5. Workflows

5.1. Types of workflows

5.1.1. Groups of jobs

In some situations it can be useful to be able to manage a group of jobs as a single entity. In order to submit a group of indendepent jobs as a workflow the first step is to write a JSON description of the workflow. This is just a list of the definitions of the individual jobs, which can be created easily using prominence create --dry-run. The basic structure is:

{
    "name": "test-workflow-1",
    "jobs": [
     {...},
     {...}
   ]
}

5.1.2. Directed acyclic graphs

In order to submit a workflow the first step is to write a JSON description of the workflow. This is just a list of the definitions of the individual jobs, each of which can be created easily using prominence create --dry-run, along with the dependencies between them. Each dependency defines a parent and its children. The basic structure is:

{
  "name": "test-workflow-1",
  "jobs": [
    {...},
    {...}
  ],
  "dependencies": {
    "parent_job": ["child_job_1", ...],
    ...
  }
}

Each of the individual jobs must have defined names as these are used in order to define the dependencies. Dependencies between jobs are abstract dependencies, i.e. defined in terms of names of jobs. This is different to CWL, for example, where the dependencies arise due to input and output data or files required by each job.

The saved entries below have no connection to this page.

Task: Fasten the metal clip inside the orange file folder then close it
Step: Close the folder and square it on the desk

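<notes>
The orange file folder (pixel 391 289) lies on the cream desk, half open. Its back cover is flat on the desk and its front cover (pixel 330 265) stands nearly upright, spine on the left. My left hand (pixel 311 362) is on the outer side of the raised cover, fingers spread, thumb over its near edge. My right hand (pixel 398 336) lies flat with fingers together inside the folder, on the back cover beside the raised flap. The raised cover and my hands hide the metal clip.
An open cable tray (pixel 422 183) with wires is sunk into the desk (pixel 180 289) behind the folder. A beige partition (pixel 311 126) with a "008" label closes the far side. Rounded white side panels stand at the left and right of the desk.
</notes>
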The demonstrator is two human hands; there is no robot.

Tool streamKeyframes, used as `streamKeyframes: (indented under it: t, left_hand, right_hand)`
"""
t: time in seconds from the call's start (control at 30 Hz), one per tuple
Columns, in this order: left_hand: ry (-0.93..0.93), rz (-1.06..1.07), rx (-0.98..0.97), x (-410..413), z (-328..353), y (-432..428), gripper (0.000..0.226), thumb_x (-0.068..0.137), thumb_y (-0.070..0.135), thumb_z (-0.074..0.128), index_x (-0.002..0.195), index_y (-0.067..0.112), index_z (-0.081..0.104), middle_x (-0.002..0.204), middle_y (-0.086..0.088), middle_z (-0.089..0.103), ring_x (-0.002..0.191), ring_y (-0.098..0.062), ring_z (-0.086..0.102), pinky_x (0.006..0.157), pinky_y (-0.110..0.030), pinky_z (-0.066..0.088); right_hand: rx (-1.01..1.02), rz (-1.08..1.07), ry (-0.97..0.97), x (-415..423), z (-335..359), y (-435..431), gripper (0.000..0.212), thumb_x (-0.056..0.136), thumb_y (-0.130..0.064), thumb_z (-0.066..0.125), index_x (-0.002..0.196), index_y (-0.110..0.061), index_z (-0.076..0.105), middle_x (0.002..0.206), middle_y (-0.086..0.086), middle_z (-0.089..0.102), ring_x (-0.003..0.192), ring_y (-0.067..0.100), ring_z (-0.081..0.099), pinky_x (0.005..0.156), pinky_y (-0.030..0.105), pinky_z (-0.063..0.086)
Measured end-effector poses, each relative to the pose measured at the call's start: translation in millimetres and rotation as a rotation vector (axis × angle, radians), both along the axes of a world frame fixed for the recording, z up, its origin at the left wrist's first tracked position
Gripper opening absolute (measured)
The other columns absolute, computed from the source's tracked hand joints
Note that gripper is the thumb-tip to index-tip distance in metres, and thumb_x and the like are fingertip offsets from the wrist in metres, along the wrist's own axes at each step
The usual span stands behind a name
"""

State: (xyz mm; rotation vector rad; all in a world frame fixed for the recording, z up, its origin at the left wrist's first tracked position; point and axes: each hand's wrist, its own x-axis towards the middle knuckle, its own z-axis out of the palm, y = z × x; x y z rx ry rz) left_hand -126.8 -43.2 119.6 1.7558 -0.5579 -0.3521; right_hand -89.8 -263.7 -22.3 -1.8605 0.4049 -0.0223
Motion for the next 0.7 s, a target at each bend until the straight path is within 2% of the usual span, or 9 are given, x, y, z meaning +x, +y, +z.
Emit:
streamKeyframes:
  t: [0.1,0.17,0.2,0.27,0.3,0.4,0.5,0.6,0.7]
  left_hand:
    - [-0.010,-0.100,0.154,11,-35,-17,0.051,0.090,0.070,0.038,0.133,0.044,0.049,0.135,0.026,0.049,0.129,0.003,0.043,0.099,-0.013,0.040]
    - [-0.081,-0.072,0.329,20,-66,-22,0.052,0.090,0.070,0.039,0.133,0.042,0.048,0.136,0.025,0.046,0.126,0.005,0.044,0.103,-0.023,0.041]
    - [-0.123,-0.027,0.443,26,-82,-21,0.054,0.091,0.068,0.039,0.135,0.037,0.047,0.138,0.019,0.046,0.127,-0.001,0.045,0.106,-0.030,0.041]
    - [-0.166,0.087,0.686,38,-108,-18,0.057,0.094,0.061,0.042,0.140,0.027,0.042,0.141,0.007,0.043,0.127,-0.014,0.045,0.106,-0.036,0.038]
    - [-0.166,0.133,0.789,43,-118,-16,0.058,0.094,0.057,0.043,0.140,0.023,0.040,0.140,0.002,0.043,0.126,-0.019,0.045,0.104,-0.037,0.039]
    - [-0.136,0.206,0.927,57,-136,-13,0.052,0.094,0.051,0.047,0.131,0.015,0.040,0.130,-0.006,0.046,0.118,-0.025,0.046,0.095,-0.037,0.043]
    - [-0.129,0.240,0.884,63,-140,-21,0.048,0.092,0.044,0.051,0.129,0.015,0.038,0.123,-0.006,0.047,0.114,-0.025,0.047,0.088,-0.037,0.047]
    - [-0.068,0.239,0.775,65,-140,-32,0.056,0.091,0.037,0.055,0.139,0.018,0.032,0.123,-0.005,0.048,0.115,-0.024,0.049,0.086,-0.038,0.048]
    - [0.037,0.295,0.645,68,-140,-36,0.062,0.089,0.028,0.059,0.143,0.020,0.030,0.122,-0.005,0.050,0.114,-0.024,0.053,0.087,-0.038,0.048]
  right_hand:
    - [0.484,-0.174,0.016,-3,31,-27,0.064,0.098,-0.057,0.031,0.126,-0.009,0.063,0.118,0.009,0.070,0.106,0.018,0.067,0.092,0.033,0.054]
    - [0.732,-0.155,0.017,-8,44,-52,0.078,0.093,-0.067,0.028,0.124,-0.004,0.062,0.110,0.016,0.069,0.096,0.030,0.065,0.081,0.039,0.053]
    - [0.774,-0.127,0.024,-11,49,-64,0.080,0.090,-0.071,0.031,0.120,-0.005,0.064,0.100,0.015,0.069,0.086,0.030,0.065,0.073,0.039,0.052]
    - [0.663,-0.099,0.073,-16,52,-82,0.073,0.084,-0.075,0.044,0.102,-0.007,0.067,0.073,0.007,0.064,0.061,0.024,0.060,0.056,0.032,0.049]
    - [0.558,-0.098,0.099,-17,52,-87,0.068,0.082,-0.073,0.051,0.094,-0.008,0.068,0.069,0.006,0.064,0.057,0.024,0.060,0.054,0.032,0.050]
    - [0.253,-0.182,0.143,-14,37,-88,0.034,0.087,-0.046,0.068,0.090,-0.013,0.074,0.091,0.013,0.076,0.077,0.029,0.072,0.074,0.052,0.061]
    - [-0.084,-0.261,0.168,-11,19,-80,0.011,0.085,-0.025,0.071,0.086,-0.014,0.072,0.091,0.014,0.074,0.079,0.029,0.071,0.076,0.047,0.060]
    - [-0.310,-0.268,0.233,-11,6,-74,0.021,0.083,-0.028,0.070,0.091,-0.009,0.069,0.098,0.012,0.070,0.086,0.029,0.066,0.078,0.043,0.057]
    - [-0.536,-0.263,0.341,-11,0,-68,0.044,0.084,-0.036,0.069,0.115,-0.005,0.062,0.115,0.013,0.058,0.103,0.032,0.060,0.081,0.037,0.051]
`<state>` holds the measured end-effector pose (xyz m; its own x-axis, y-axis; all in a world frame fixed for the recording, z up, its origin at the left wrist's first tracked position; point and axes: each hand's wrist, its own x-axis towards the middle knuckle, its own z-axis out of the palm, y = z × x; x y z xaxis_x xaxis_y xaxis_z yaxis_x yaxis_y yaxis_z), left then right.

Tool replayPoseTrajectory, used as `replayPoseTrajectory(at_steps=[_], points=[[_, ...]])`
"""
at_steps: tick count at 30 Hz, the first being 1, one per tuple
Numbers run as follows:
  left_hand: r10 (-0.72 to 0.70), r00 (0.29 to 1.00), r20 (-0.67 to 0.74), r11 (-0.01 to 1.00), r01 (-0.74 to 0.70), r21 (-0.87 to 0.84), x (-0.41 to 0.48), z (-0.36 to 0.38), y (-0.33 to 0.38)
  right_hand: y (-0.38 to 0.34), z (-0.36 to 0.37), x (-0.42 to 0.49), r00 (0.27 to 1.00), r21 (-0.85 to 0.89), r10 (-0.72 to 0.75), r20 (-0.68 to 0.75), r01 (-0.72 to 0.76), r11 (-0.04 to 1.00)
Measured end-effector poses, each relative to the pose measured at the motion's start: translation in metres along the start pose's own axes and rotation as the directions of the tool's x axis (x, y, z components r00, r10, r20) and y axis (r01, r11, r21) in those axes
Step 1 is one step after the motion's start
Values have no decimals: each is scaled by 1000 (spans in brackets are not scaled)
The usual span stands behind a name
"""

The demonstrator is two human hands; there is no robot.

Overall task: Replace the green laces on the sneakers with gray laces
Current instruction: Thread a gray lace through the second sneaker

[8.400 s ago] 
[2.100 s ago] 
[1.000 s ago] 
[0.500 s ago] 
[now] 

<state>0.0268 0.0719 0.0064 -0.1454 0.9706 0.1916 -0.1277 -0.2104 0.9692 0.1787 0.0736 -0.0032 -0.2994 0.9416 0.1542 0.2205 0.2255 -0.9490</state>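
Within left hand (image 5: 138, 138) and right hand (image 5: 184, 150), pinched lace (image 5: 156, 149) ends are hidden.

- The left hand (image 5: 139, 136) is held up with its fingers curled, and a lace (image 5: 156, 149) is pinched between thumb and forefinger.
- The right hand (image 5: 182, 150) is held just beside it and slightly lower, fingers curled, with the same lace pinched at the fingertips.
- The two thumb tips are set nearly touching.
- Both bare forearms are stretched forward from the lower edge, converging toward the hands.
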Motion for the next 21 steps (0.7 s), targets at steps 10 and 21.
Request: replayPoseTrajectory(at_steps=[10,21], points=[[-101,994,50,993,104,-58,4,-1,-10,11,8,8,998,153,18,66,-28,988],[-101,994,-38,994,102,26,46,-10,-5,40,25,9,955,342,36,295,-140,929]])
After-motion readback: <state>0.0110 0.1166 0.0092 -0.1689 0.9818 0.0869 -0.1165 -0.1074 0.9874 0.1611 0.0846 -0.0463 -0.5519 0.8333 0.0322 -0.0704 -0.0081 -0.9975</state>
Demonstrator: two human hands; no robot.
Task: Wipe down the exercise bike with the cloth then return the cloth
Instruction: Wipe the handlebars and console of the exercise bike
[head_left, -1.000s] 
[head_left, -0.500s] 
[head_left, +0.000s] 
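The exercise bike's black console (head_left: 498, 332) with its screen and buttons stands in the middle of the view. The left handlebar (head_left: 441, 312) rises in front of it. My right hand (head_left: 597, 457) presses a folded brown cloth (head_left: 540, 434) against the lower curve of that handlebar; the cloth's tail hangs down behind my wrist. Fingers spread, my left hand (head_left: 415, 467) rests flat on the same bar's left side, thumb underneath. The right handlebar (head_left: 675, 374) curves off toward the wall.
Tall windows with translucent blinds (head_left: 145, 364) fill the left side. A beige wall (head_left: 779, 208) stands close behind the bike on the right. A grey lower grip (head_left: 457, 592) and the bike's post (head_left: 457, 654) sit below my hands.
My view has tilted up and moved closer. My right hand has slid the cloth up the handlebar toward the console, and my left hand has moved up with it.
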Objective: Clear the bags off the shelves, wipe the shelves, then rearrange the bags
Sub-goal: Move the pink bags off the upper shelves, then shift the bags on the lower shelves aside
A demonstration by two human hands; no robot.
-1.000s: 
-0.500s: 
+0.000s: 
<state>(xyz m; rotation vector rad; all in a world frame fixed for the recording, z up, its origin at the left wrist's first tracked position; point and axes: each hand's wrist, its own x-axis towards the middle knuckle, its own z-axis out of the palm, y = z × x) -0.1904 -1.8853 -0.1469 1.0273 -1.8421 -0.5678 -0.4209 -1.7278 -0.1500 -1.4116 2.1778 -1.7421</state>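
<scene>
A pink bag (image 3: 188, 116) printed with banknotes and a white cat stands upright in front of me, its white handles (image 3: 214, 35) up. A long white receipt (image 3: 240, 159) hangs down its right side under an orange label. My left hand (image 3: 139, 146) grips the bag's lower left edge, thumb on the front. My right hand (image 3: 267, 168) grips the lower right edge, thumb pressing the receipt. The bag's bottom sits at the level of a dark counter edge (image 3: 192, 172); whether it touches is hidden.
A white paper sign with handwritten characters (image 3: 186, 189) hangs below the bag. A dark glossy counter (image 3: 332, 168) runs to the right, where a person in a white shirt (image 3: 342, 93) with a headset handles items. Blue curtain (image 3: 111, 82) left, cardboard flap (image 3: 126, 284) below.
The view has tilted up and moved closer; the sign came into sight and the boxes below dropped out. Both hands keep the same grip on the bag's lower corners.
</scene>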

It is important to note that the resources requirements for the individual jobs can be (and should be!) specified. This will mean that each step in a workflow will only use the resources it requires. Jobs within a single workflow can of course request very different resources, which makes it possible for workflows to have both HTC and HPC steps.

5.1.3. Job factories

The following types of job factories are available:

  • parametric sweep: a set of jobs is created by sweeping one or more parameters through a range of values
  • zip: a set of jobs is created from multiple lists, where the i-th job contains the i-th element from each list

In both cases a set of jobs is created by substituting a range of values into a template job. Substitutions can be made in the command to be executed or the values obtained using environment variables.

When a workflow using job factory is submitted to PROMINENCE individual jobs will automatically be created. The job names will be of the form <workflow name>/<job name>/<id> where <id> is an integer.

5.1.3.1. Parametric sweep

In this case numeric values are generated from start and end points in addition to an increment provided by the user.

Here is an example fragment which would need to be included in a workflow description:

"factory": {
  "type": "parametricSweep",
  "parameters":[
    {
      "name": "frame",
      "start": 1,
      "end": 4,
      "step": 1
    }
  ]
}

Here we specify the factory to be of type parametericSweep. The range of values used to create the jobs is defined in parameters. The name of the parameter is given by name. In this example the parameter frame is varied between the value start and at most end in increments of step.

Jobs can obtain the value of the parameter through the use of substitutions or environment variables. If a job’s command was to include $frame or ${frame}, this would be substituted by the appropriate value. An environment variable PROMINENCE_PARAMETER_frame would also be available to the job containing this value.

Additional parameters can be included in order to carry out multi-dimensional parameter sweeps.

If you wish to explicitly specify each value to be used, rather than specifying start and end values and a step, use a zip (described below) rather than a parametric sweep.

5.1.3.2. Zip

A set of jobs is created by substituting a range of values into a template job. The values to be used are specified in the form of lists. If multiple parameters are provided, the i-th job is provided with the i-th element from each list. The name comes from Python’s zip function.

Here’s an example fragment which would need to be included in a workflow description:

"factory": {
  "type": "zip",
  "parameters":[
    {
      "name": "start_value",
      "values": [
        0, 1, 2, 3
      ]
    },
    {
      "name": "end_value",
      "values": [
        8, 9, 10, 11
      ]
    }
  ]
}

Here we specify the factory to be of type zip. The range of values used to create the jobs is defined in parameters. The name of each parameter is given by name and a list of values for each parameter is provided. In this example 4 jobs would be created, with:

  • start_value = 0, end_value = 8
  • start_value = 1, end_value = 9
  • start_value = 2, end_value = 10
  • start_value = 3, end_value = 11

5.2. Failures and retries

By default the number of retries is zero, which means that if a job fails the workflow will fail. Any jobs which depend on a failed job will not be attempted. If the number of retries is set to one or more, if an individual job fails (i.e. exit code is not 0) it will be retried up to the specified number of times. To set a maximum number of retries, include maximumRetries in the workflow definition, e.g.

"policies": {
  "maximumRetries": 2
}

If any jobs in a workflow fail, the workflow will stop running once there are no more jobs which can be run. Any dependencies of jobs which fail will not be executed.

The rerun command can be used to re-run any failed jobs in a workflow, for example:

prominence rerun <workflow id>

This will retry jobs which had previously failed and execute any dependencies which were not run previously due to the failed jobs. This command can be used multiple times if necessary.